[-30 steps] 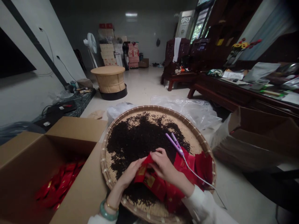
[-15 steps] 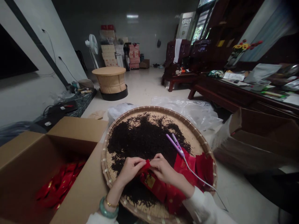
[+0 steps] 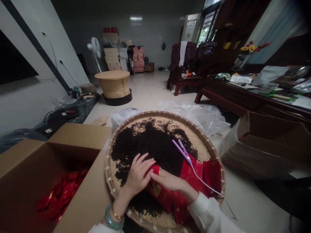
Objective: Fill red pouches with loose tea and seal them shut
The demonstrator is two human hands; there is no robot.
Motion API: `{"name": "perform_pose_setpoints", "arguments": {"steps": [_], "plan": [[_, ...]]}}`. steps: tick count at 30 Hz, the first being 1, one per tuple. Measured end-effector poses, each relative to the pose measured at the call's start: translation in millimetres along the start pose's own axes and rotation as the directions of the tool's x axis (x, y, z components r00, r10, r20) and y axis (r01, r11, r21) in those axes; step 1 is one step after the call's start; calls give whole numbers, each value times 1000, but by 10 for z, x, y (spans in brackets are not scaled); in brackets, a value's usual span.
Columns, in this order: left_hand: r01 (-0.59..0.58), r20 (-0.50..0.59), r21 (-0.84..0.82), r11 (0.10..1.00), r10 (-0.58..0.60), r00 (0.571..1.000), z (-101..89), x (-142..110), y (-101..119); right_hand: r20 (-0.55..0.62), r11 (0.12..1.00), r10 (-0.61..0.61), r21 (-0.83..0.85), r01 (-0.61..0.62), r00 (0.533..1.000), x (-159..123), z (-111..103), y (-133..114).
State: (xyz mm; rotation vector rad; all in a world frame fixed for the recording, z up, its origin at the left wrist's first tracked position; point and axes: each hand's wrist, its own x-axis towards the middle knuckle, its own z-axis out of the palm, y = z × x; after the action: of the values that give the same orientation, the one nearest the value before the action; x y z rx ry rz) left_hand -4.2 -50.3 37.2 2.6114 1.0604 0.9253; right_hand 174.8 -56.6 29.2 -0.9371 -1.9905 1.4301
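Observation:
A small red packet point(image 3: 155, 169) is between my two hands, over a heap of dark dried leaves point(image 3: 150, 140) that look like tea. My right hand point(image 3: 168, 181) is closed round its right side. My left hand point(image 3: 139, 173) lies against the left side, its fingers stretched out and apart. Below my hands, more red packets point(image 3: 165, 197) lie on the round bamboo tray point(image 3: 160, 113). To the right is a purple mini hair straightener point(image 3: 181, 150) with a grey cord, resting partly on flat red packets point(image 3: 194, 170).
At the left stands an open cardboard box point(image 3: 82, 191) with many shiny red packets point(image 3: 60, 194) inside. Another open box point(image 3: 262, 145) is at the right. Clear plastic sheeting point(image 3: 194, 113) lies behind the tray, with a round stool point(image 3: 113, 84) farther back.
My left hand has gone from pinching the packet's top to lying against it with fingers spread. My right hand has flattened around the packet. The straightener has stayed put.

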Motion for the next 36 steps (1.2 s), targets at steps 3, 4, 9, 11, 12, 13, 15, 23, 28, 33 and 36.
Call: {"name": "perform_pose_setpoints", "arguments": {"steps": [3,4,9,11,12,13,15,23,28,33,36], "plan": [[-67,81,98,993,60,995,55,-80,23,57,968,76,237,-87,996,17,-37,64],[-70,96,131,989,58,994,84,-98,24,69,942,101,313,-118,992,27,-29,79],[-20,66,190,982,7,998,208,-109,-57,15,738,166,662,-134,986,129,110,113],[-11,58,139,990,3,998,231,-113,-114,-8,681,159,725,-104,987,172,152,102],[-3,58,109,994,-3,998,241,-121,-142,-11,672,152,734,-95,988,189,158,94],[12,57,82,997,-17,998,250,-134,-170,-3,674,145,733,-97,989,201,152,85],[75,34,41,996,-77,996,271,-164,-221,33,698,126,707,-112,992,214,96,74],[404,-157,-134,905,-422,893,306,-167,-337,-441,993,113,29,-111,891,287,-447,269],[435,-175,-188,881,-466,867,308,-157,-352,-290,731,102,-627,-269,952,467,-401,356],[453,-157,-196,870,-484,861,274,-156,-336,-328,629,56,-722,-288,943,558,-240,345],[458,-152,-192,868,-488,860,251,-145,-321,-374,743,49,-606,-284,926,509,-308,334]]}}
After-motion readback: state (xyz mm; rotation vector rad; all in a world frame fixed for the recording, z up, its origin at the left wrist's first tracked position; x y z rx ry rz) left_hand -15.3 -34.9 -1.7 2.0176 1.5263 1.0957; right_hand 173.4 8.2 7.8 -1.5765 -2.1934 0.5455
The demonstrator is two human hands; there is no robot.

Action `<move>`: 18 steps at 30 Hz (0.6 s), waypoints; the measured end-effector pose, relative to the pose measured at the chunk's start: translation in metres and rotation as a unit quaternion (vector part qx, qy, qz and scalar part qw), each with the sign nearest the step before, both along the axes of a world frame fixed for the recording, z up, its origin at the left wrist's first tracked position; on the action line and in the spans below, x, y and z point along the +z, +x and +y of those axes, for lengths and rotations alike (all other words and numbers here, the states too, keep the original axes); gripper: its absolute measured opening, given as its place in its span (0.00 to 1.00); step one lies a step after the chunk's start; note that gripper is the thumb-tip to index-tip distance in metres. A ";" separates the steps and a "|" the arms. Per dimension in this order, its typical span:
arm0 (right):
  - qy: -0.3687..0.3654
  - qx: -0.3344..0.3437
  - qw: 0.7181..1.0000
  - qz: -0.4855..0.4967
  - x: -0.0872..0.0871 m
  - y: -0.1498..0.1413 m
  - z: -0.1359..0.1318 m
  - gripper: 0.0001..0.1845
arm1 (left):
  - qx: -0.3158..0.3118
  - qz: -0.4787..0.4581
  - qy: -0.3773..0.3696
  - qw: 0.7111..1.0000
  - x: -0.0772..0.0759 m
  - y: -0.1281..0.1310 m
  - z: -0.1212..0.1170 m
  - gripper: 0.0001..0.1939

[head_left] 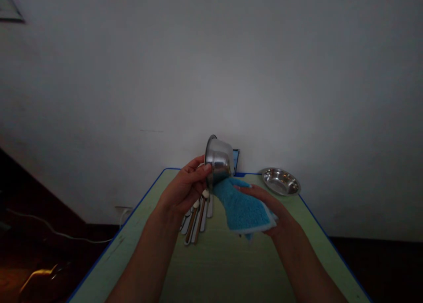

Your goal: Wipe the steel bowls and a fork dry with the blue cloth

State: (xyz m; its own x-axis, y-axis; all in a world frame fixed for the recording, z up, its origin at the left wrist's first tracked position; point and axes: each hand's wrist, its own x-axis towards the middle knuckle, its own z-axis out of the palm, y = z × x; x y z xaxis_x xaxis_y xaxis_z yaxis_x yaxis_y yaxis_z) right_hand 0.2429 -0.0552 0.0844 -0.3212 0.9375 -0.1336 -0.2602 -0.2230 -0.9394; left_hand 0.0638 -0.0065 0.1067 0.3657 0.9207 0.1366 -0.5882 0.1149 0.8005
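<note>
My left hand (188, 184) grips a shiny metal bowl (220, 158) by its rim, thumb on the outer wall. The bowl is tipped on its side above the table, its mouth facing left and its base facing right. In my right hand (271, 201) is a blue terry cloth (247, 210) with a pale edge, pressed against the underside of the bowl. Part of the cloth hangs below the fingers. Under my left hand lie several pieces of cutlery (198, 219), some with brown handles, partly hidden by that hand.
A shallow metal dish (280, 181) sits at the table's back right corner. Behind the bowl a phone-like screen (235, 161) leans near the wall. The pale green table (211, 272) has a blue edge. A white cable (66, 234) runs at the left.
</note>
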 end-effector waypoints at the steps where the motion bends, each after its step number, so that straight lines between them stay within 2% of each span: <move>1: -0.009 0.001 1.000 0.004 0.002 -0.001 -0.001 0.19 | -0.004 -0.001 -0.003 1.000 0.000 0.000 0.000 0.12; 4: -0.017 0.004 1.000 0.000 0.005 -0.003 -0.005 0.18 | -0.009 0.000 -0.017 1.000 0.000 0.000 0.000 0.09; 8: 0.031 0.005 0.998 -0.051 0.008 -0.006 -0.013 0.16 | -0.002 -0.003 -0.047 0.999 0.001 0.000 0.000 0.06; 12: 0.115 -0.009 0.985 -0.132 0.013 -0.007 -0.017 0.15 | -0.006 -0.009 -0.068 0.998 0.004 0.001 0.000 0.05; 18: 0.260 -0.036 0.941 -0.215 0.017 -0.002 -0.022 0.14 | 0.006 0.003 -0.073 0.997 0.003 0.002 0.001 0.05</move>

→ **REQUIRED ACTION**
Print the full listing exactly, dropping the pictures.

→ **RESPONSE FOR THIS EXERCISE**
[-30 steps] 
[-15 steps] 
[+0 steps] 
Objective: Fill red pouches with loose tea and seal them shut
The demonstrator is two human hands; there is no robot.
Motion API: `{"name": "perform_pose_setpoints", "arguments": {"steps": [_], "plan": [[_, ...]]}}`. steps: tick count at 30 Hz, the first being 1, one per tuple. Measured end-effector poses, each relative to the pose measured at the call's start: translation in millimetres along the start pose's own axes and rotation as the directions of the tool's x axis (x, y, z components r00, r10, r20) and y axis (r01, r11, r21) in those axes; step 1 is one step after the call's start; calls give whole numbers, each value times 1000, but by 10 for z, x, y (spans in brackets are not scaled); in brackets, a value's usual span.
Columns, in this order: left_hand: r01 (-0.59..0.58), r20 (-0.50..0.59), r21 (-0.84..0.82), r11 (0.10..1.00), r10 (-0.58..0.60), r00 (0.571..1.000), z (-101..89), x (-142..110), y (-101..119); right_hand: r20 (-0.55..0.62), r11 (0.12..1.00), r10 (-0.61..0.61), r21 (-0.83..0.85), r01 (-0.61..0.62), r00 (0.533..1.000), x (-159..123), z (-111..103), y (-133..114).
State: (xyz mm; rotation vector rad; all in a world frame fixed for the recording, z up, its origin at the left wrist's first tracked position; point and axes: each hand's wrist, its own x-axis towards the middle knuckle, its own z-axis out of the palm, y = z × x; after the action: of the values that give the same orientation, the one nearest the value before the action; x y z rx ry rz) left_hand -4.2 -50.3 37.2 2.6114 1.0604 0.9253; right_hand 174.8 -56.6 29.2 -0.9371 -1.9905 1.4301
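Observation:
A small red packet point(image 3: 155, 169) is between my two hands, over a heap of dark dried leaves point(image 3: 150, 140) that look like tea. My right hand point(image 3: 168, 181) is closed round its right side. My left hand point(image 3: 139, 173) lies against the left side, its fingers stretched out and apart. Below my hands, more red packets point(image 3: 165, 197) lie on the round bamboo tray point(image 3: 160, 113). To the right is a purple mini hair straightener point(image 3: 181, 150) with a grey cord, resting partly on flat red packets point(image 3: 194, 170).
At the left stands an open cardboard box point(image 3: 82, 191) with many shiny red packets point(image 3: 60, 194) inside. Another open box point(image 3: 262, 145) is at the right. Clear plastic sheeting point(image 3: 194, 113) lies behind the tray, with a round stool point(image 3: 113, 84) farther back.
My left hand has gone from pinching the packet's top to lying against it with fingers spread. My right hand has flattened around the packet. The straightener has stayed put.
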
Motion for the next 36 steps (1.2 s), targets at steps 3, 4, 9, 11, 12, 13, 15, 23, 28, 33 and 36.
Call: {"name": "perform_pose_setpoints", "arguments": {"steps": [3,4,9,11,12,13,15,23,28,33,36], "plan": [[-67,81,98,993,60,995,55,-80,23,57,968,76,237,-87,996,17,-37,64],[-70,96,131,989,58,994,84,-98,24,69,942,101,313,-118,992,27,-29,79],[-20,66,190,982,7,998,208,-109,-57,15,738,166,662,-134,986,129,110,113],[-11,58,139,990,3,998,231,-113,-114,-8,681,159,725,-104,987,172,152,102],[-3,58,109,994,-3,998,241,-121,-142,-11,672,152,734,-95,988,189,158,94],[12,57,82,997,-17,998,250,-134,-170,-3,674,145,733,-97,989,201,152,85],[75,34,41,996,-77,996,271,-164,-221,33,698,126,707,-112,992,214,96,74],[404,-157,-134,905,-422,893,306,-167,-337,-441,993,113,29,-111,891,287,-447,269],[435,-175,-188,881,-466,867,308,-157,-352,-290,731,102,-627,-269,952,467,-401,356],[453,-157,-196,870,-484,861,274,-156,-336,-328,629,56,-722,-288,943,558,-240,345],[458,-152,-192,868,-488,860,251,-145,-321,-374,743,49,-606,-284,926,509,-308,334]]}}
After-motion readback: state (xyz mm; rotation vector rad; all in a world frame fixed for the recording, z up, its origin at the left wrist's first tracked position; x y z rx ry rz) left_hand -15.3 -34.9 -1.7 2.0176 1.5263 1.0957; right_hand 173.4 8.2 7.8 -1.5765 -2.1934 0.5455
The demonstrator is two human hands; there is no robot.

Action `<move>`: 18 steps at 30 Hz (0.6 s), waypoints; the measured end-effector pose, relative to the pose measured at the chunk's start: translation in metres and rotation as a unit quaternion (vector part qx, qy, qz and scalar part qw), each with the sign nearest the step before, both along the axes of a world frame fixed for the recording, z up, its origin at the left wrist's first tracked position; on the action line and in the spans below, x, y and z point along the +z, +x and +y of those axes, for lengths and rotations alike (all other words and numbers here, the states too, keep the original axes); gripper: its absolute measured opening, given as its place in its span (0.00 to 1.00); step one lies a step after the chunk's start; note that gripper is the thumb-tip to index-tip distance in metres. A ";" separates the steps and a "|" the arms. Per dimension in this order, its typical span:
arm0 (right):
  - qy: -0.3687..0.3654
  - qx: -0.3344..0.3437
  - qw: 0.7181..1.0000
  - qz: -0.4855..0.4967
  - x: -0.0872..0.0871 m
  - y: -0.1498..0.1413 m
  - z: -0.1359..0.1318 m
  - gripper: 0.0001..0.1845
arm1 (left):
  - qx: -0.3158..0.3118
  - qz: -0.4787..0.4581
  - qy: -0.3773..0.3696
  - qw: 0.7111..1.0000
  - x: -0.0772..0.0759 m
  - y: -0.1281..0.1310 m
  - z: -0.1212..0.1170 m
  - gripper: 0.0001..0.1939

[head_left] 

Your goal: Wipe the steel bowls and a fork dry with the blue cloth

State: (xyz m; its own x-axis, y-axis; all in a world frame fixed for the recording, z up, its origin at the left wrist's first tracked position; point and axes: each hand's wrist, its own x-axis towards the middle knuckle, its own z-axis out of the palm, y = z × x; x y z xaxis_x xaxis_y xaxis_z yaxis_x yaxis_y yaxis_z) right_hand 0.2429 -0.0552 0.0844 -0.3212 0.9375 -0.1336 -0.2602 -0.2230 -0.9394; left_hand 0.0638 -0.0065 0.1067 0.3657 0.9207 0.1366 -0.5882 0.1149 0.8005
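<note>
My left hand (188, 184) grips a shiny metal bowl (220, 158) by its rim, thumb on the outer wall. The bowl is tipped on its side above the table, its mouth facing left and its base facing right. In my right hand (271, 201) is a blue terry cloth (247, 210) with a pale edge, pressed against the underside of the bowl. Part of the cloth hangs below the fingers. Under my left hand lie several pieces of cutlery (198, 219), some with brown handles, partly hidden by that hand.
A shallow metal dish (280, 181) sits at the table's back right corner. Behind the bowl a phone-like screen (235, 161) leans near the wall. The pale green table (211, 272) has a blue edge. A white cable (66, 234) runs at the left.
</note>
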 end-effector waypoints at the steps where the motion bends, each after its step number, so that straight lines between them stay within 2% of each span: <move>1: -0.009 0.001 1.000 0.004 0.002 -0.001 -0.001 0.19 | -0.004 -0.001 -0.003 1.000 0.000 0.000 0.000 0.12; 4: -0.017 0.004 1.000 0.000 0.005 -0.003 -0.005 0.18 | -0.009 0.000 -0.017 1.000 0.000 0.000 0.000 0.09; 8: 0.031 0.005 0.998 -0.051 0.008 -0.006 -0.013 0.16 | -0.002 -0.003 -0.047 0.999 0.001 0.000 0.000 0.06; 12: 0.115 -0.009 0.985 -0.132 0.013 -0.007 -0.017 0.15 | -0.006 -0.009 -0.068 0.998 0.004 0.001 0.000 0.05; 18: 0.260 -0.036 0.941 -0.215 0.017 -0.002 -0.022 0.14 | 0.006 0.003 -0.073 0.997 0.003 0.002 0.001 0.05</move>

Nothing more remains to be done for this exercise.